Social Norms. Informal Institutions. Silent rules.
These govern all societies throughout the world. They set up rules of conduct and shape the behavior and roles of people living in a community. These rules are needed in many cases, they form our culture and our social understanding. However, in many cases these norms create a socially acceptable discriminatory environment, which is difficult to change.
Women meet these every day. Some notice them distinctly in their everyday life whereas others don’t acknowledge them as a problem. These norms are present in the household as well as in the workplace. These norms may create gender related constraints, limiting women’s empowerment. These norms may make gender based violence acceptable or may discriminate against women in the workforce.
This post focuses on women in the workforce and women as leaders. Women in the World Foundation asks, “What would the world look like if women were represented fairly in government?” And mention that, “just 18.4 percent of parliamentarians and 10 percent of heads of state are women”.
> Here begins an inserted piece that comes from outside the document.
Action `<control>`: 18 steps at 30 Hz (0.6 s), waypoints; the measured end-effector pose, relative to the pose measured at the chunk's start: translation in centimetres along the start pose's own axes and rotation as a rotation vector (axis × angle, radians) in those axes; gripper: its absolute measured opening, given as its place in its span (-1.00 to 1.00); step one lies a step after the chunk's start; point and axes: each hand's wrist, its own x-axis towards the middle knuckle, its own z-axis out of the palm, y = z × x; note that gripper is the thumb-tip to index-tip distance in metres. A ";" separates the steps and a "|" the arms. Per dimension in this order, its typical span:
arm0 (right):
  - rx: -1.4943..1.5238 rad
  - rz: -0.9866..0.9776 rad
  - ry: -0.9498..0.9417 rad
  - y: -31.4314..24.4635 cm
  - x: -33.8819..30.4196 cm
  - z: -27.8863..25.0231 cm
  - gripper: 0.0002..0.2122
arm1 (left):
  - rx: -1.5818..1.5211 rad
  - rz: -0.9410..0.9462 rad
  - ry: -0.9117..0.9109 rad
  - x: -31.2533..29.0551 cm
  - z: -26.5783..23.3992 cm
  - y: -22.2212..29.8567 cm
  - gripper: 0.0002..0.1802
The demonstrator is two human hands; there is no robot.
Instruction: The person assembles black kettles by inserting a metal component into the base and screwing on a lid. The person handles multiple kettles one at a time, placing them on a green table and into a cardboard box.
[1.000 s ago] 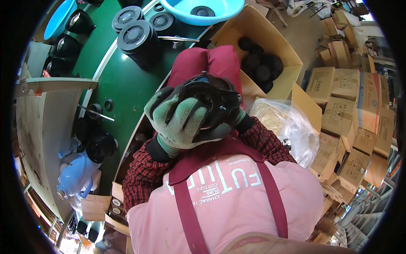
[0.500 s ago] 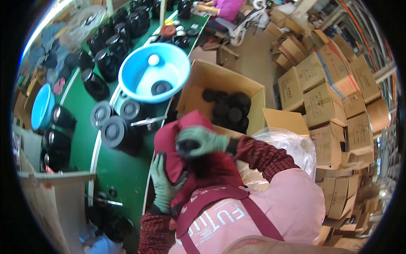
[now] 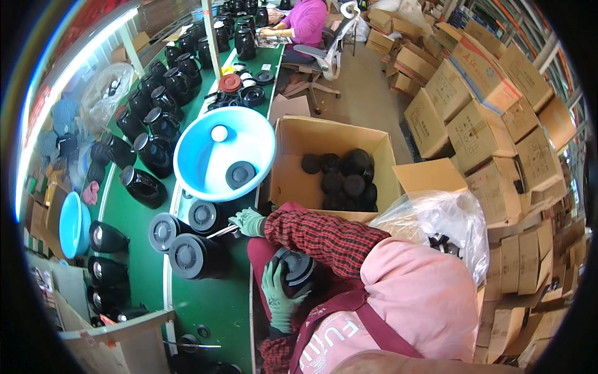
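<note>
**Split duty at the long, green-topped workbench (image 3: 215, 315)**

Over a maroon-covered lap (image 3: 265, 250), a left hand in a pale green knit glove (image 3: 281, 298) curled around a round black piece with a ringed top (image 3: 296, 267). Across the workbench's right edge, the matching gloved right hand (image 3: 250, 221) met the end of a slim silver metal rod (image 3: 222, 231); how firmly it gripped could not be told. The step appeared to be picking up the rod, and the next move seemed to call for drawing it clear of the stacked round black discs (image 3: 190, 256) beside it, with the piece kept steady. Beyond, a light-blue plastic basin (image 3: 180, 167) sat at that same edge, next to an open brown cardboard box (image 3: 288, 168) of black rounds (image 3: 354, 186). Farther off, glossy black jars (image 3: 153, 156) lined the bench's left side, and a purple-sleeved co-worker (image 3: 305, 22) sat at its far end.
</note>
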 end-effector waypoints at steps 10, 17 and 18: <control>0.452 -0.169 0.004 5.9 -16.0 -15.9 -0.66 | 0.085 -0.071 0.260 5.5 -5.4 -0.1 -0.23; 0.413 -0.264 -0.189 0.2 -21.0 -18.6 -0.68 | 0.072 -0.098 -0.457 11.8 -6.3 1.0 -0.54; 0.304 -0.262 -0.196 0.2 -21.2 -18.6 -0.69 | 0.066 -0.147 -0.434 12.1 -6.2 1.5 -0.56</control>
Studies have shown that women meet stronger opposition as leaders, usually just because they are women. Even if the woman has managed the leadership position better than the man (not saying that this always is the case), the woman has been less popular. See links at the bottom for further information.
As it may be against “common practice” to have a woman elected as village council, CEO or Prime Minister, they may not be seen as capable enough for the position. For these norms to change, we must change the status and roles of women. As women make up half the population in our world (at least in most places) they need to be a part of governing and leading it as well. Women should have an equal part in any global and local concerns, be it peacebuilding or be it corporate responsibility.
Forbes has examined The 10 Worst Stereotypes of Powerful Women, interviewing top female leaders and their experiences with gender stereotypes.
Michelle Obama has been called an “angry black woman”. Christine Lagarde, the managing director of the International Monetary Fund (IMF), mentions that she has met the notions that powerful women need to be masculine to succeed. NBC’s Ann Curry shares that she “was told she couldn’t be a news reporter because women had “no news judgment.””
These are some examples of successful women who have managed to break social norms and change the way we see women in our world. Haven’t they?
So how can women break these silent rules? Although gender related constraints are different in different areas of the world, I think this TED talk by the COO of Facebook, Sheryl Sandberg is inspiring. She summarizes the actions women need to take in three points.
Let’s work together to help women around the world be able to “sit at the table,” as this is easier said than done in most parts of the world.